Timers are unsigned and used as tree positions. Ticks are signed and
used as absolute date within current time frame. While the two are
normally equal (except zero), it's important not to confuse them in
the code as they are not interchangeable.

We add two inline functions to turn each one into the other.

The comments have also been moved to the proper location, as it was
not easy to understand what was a tick and what was a timer unit.
diff --git a/include/common/ticks.h b/include/common/ticks.h
index 0b3e102..f3c1a7d 100644
--- a/include/common/ticks.h
+++ b/include/common/ticks.h
@@ -2,7 +2,7 @@
   include/common/ticks.h
   Functions and macros for manipulation of expiration timers
 
-  Copyright (C) 2000-2008 Willy Tarreau - w@1wt.eu
+  Copyright (C) 2000-2009 Willy Tarreau - w@1wt.eu
   
   This library is free software; you can redistribute it and/or
   modify it under the terms of the GNU Lesser General Public
@@ -22,20 +22,31 @@
 /*
  * Using a mix of milliseconds and timeval for internal timers is expensive and
  * overkill, because we don't need such a precision to compute timeouts.
- * So we're converting them to "ticks". Right now, one tick equals one
- * millisecond, but that might change in the future.

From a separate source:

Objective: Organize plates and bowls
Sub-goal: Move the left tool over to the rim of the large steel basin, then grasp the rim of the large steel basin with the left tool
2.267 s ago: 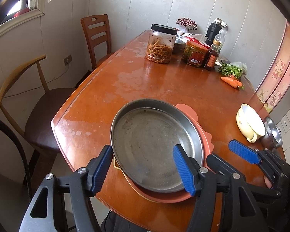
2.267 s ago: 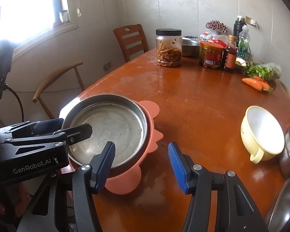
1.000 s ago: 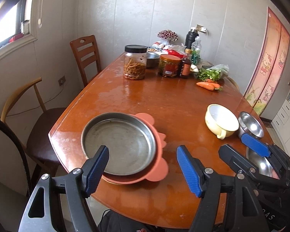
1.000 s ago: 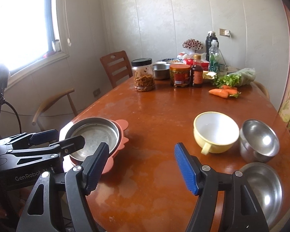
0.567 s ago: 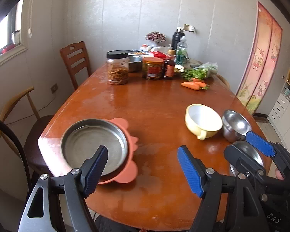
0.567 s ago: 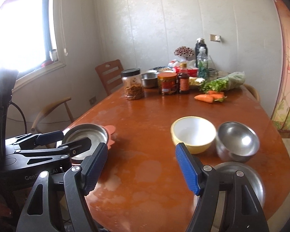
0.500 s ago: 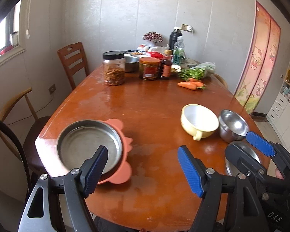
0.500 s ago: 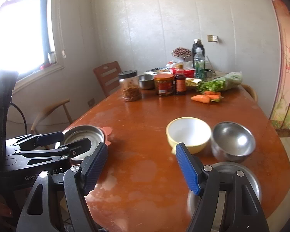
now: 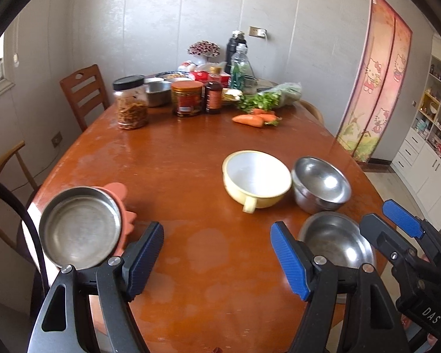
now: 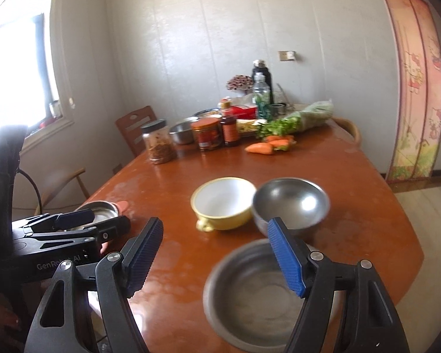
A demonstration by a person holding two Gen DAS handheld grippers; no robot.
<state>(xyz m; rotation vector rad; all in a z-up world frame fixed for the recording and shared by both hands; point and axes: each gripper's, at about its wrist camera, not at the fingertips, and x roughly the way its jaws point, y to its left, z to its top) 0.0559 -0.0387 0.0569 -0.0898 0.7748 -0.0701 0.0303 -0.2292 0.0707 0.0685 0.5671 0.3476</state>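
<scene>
Both grippers spread and empty over the tabletop

Now the left gripper [image 9: 217, 257] hangs above the brown tabletop [image 9: 176, 161] with its blue-padded fingers [image 9: 145, 260] released and nothing between them; only bare wood shows in the gap. Just outside its left finger a steel plate [image 9: 79, 226] sits on an orange plate [image 9: 123, 203] near the tabletop's edge. Ahead of its right finger stands a yellow bowl [image 9: 257, 178] with its handle turned toward the camera, and a steel bowl [image 9: 322, 184] sits just beside it, on the far side from the plates. A flat steel dish [image 9: 335, 242] lies just past the right finger, nearer the edge.

Beyond that dish the right gripper [image 10: 216, 253] is likewise spread and holds nothing. In its own view, which is somewhat blurred, the steel dish lies under and beside its right finger [image 10: 285, 259], while the yellow bowl and steel bowl stand ahead between the two fingers.

Far beyond both pairs of fingers, jars [image 9: 130, 103], bottles [image 9: 213, 92], greens and carrots [image 9: 250, 119] crowd the far end.
</scene>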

Ticks are stored as 32bit
- * values, and sorted in four 30bit-wide rotating arrays, which means that any
- * timer may be 2^30 ms in the future, or 12.4 days. The ticks are designed to
- * wrap after they pass 2^32. That means that we cannot directly compare them,
- * but we can check the sign of their difference.

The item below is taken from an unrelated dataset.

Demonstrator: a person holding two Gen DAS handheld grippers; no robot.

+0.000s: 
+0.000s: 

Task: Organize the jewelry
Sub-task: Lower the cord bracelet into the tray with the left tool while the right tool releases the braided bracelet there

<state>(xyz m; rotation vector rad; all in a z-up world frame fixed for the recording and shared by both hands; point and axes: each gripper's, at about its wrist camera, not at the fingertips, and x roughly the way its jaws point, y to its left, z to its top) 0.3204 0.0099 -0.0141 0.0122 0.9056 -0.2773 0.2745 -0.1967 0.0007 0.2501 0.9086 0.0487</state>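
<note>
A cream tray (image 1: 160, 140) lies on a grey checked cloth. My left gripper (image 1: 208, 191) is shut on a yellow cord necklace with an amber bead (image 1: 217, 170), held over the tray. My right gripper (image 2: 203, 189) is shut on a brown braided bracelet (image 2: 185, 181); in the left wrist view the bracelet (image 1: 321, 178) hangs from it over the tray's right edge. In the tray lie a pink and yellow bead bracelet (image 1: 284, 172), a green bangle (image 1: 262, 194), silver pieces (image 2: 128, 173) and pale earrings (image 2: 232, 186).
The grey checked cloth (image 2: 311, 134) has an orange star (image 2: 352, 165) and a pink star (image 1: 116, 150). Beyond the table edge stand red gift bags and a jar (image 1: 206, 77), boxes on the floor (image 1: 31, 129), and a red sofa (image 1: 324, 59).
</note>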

+ * So we're converting them to "ticks".
  *
+ * A tick is a representation of a date relative to another one, and is
+ * measured in milliseconds. The natural usage is to represent an absolute date
+ * relative to the current date. Since it is not practical to update all values
+ * each time the current date changes, instead we use the absolute date rounded
+ * down to fit in a tick. We then have to compare a tick to the current date to
+ * know whether it is in the future or in the past. If a tick is below the
+ * current date, it is in the past. If it is above, it is in the future. The
+ * values will wrap so we can't compare that easily, instead we check the sign
+ * of the difference between a tick and the current date.
+ *
+ * Proceeding like this allows us to manipulate dates that are stored in
+ * scalars with enough precision and range. For this reason, we store ticks in
+ * 32-bit integers. This is enough to handle dates that are between 24.85 days
+ * in the past and as much in the future.
+ * 
  * We must both support absolute dates (well in fact, dates relative to now+/-
  * 12 days), and intervals (for timeouts). Both types need an "eternity" magic
  * value. For optimal code generation, we'll use zero as the magic value
  * indicating that an expiration timer or a timeout is not set. We have to
  * check that we don't return this value when adding timeouts to <now>. If a
  * computation returns 0, we must increase it to 1 (which will push the timeout
- * 1 ms further).
+ * 1 ms further). For this reason, timeouts must not be added by hand but via
+ * the dedicated tick_add() function.
  */
 
 #ifndef _COMMON_TICKS_H
diff --git a/include/proto/task.h b/include/proto/task.h
index 1db3080..67eb924 100644
--- a/include/proto/task.h
+++ b/include/proto/task.h
@@ -29,16 +29,124 @@
 #include <common/memory.h>
 #include <common/mini-clist.h>
 #include <common/standard.h>
+#include <common/ticks.h>
 
 #include <types/task.h>
 
+/* Principle of the wait queue.
+ *
+ * We want to be able to tell whether an expiration date is before of after the
+ * current time <now>. We KNOW that expiration dates are never too far apart,
+ * because they are measured in ticks (milliseconds). We also know that almost
+ * all dates will be in the future, and that a very small part of them will be
+ * in the past, they are the ones which have expired since last time we checked
+ * them. Using ticks, we know if a date is in the future or in the past, but we
+ * cannot use that to store sorted information because that reference changes
+ * all the time.
+ *
+ * So we cut the time in 3 ranges, only one of which <now> can be. The base of
+ * the range holding <now> serves as a reference for as long as <now> remains
+ * in this range :
+ *   - previous : those ones are expired by definition (all before <now>)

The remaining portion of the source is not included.